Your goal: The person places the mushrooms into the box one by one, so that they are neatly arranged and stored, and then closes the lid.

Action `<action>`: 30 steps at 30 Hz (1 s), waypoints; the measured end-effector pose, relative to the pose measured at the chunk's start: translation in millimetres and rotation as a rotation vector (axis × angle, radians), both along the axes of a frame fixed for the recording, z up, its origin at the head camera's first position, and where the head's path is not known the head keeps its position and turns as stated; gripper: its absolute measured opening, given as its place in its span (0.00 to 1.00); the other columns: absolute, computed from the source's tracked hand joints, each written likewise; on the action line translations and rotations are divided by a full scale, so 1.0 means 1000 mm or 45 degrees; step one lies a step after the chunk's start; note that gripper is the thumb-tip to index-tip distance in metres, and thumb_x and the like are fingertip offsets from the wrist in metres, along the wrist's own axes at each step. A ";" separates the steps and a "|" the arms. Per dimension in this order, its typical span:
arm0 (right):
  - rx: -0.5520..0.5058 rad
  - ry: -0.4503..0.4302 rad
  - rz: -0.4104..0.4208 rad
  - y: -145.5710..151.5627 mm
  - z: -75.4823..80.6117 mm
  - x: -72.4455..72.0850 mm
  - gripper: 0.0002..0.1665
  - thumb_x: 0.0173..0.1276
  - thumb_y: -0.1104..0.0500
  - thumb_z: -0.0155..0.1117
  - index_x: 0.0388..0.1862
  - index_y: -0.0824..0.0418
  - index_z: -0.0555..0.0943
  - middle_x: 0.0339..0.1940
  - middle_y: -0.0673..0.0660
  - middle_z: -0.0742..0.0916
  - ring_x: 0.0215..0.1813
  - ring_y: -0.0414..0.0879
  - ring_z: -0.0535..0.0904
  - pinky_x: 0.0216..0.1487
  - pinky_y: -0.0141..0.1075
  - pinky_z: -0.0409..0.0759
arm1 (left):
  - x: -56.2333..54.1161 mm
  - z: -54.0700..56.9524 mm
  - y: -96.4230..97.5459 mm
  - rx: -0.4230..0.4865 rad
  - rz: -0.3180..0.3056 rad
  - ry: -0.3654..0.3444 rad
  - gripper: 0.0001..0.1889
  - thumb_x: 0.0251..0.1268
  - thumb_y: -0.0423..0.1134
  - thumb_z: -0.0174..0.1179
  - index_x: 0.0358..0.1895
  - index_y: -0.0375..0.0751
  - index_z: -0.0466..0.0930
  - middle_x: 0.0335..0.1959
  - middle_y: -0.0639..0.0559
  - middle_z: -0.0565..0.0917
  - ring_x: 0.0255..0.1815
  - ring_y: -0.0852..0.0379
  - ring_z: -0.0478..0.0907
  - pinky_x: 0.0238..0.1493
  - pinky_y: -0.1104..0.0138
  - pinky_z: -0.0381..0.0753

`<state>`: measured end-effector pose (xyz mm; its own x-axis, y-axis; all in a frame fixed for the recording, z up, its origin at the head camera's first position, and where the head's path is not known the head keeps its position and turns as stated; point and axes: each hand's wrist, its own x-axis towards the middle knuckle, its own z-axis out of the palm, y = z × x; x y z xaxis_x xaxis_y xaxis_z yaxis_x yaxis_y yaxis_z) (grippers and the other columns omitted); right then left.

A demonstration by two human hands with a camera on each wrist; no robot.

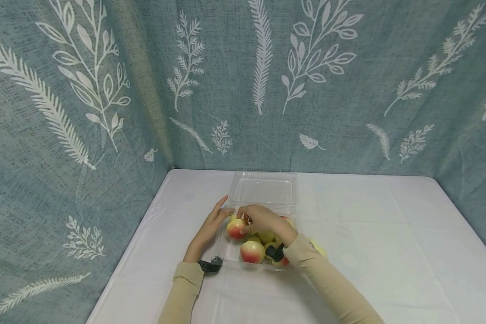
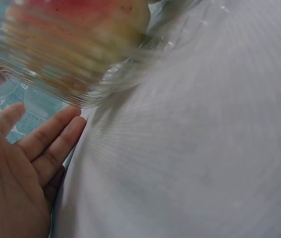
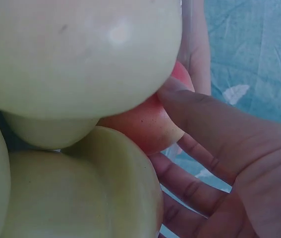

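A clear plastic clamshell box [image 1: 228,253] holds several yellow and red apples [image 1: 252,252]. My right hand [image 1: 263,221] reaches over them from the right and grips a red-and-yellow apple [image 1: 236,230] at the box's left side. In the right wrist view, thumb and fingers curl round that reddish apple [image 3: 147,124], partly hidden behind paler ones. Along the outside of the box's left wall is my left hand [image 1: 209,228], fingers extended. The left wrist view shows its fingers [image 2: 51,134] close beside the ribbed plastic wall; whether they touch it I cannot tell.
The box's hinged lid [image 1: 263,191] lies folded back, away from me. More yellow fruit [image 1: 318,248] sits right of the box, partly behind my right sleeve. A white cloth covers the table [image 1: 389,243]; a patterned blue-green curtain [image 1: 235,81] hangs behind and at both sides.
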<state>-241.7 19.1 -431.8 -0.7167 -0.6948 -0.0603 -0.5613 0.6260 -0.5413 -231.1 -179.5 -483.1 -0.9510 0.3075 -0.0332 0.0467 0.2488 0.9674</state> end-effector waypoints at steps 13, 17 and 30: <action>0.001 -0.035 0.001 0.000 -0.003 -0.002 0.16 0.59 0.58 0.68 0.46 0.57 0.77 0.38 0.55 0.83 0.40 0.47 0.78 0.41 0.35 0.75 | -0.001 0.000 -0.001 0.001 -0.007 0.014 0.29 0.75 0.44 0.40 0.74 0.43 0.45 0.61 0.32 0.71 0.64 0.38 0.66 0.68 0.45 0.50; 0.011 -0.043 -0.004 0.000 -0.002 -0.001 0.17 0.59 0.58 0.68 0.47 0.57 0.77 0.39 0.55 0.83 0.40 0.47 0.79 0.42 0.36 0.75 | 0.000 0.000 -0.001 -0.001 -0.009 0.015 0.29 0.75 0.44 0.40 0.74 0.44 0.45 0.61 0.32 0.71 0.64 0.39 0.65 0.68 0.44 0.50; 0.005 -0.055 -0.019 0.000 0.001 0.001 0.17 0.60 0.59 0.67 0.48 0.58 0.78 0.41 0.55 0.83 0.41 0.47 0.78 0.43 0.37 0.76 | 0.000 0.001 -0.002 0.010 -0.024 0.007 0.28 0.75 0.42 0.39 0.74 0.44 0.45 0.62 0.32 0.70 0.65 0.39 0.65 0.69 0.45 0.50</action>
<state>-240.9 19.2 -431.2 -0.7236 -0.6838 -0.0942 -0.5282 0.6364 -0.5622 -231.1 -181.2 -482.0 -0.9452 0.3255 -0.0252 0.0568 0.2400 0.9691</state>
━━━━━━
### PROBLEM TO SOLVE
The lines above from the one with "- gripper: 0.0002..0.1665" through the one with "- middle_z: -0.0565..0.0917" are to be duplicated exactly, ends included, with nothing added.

### COMPLETED TASK
  - gripper: 0.0002..0.1665
  - thumb_x: 0.0173..0.1276
  - thumb_y: -0.1104..0.0500
  - thumb_z: -0.0155..0.1117
  - index_x: 0.0388..0.1862
  - index_y: -0.0824..0.0418
  - index_z: -0.0555..0.0943
  - middle_x: 0.0339..0.1940
  - middle_y: -0.0673..0.0660
  - middle_z: -0.0742..0.0916
  - ring_x: 0.0215..0.1813
  - ring_y: -0.0414..0.0879
  - ring_z: -0.0535..0.0904
  - pinky_x: 0.0216..0.1487
  - pinky_y: -0.0141..0.1075
  - pinky_z: -0.0409..0.0759
arm1 (left):
  - x: -56.2333..54.1161 mm
  - z: -54.0700..56.9524 mm
  - y: -96.4230..97.5459 mm
  - rx: -0.4230..0.4865 rad
  - rz: -0.3180..0.3056 rad
  - ry: -0.3654..0.3444 rad
  - gripper: 0.0001..0.1889
  - thumb_x: 0.0251..0.1268
  - thumb_y: -0.0423..0.1134
  - thumb_z: -0.0174..0.1179
  - index_x: 0.0358..0.1895
  - index_y: -0.0375..0.0751
  - index_z: -0.0466..0.0930
  - middle_x: 0.0335..0.1959
  - middle_y: -0.0639..0.0559
  - middle_z: -0.0565..0.0917

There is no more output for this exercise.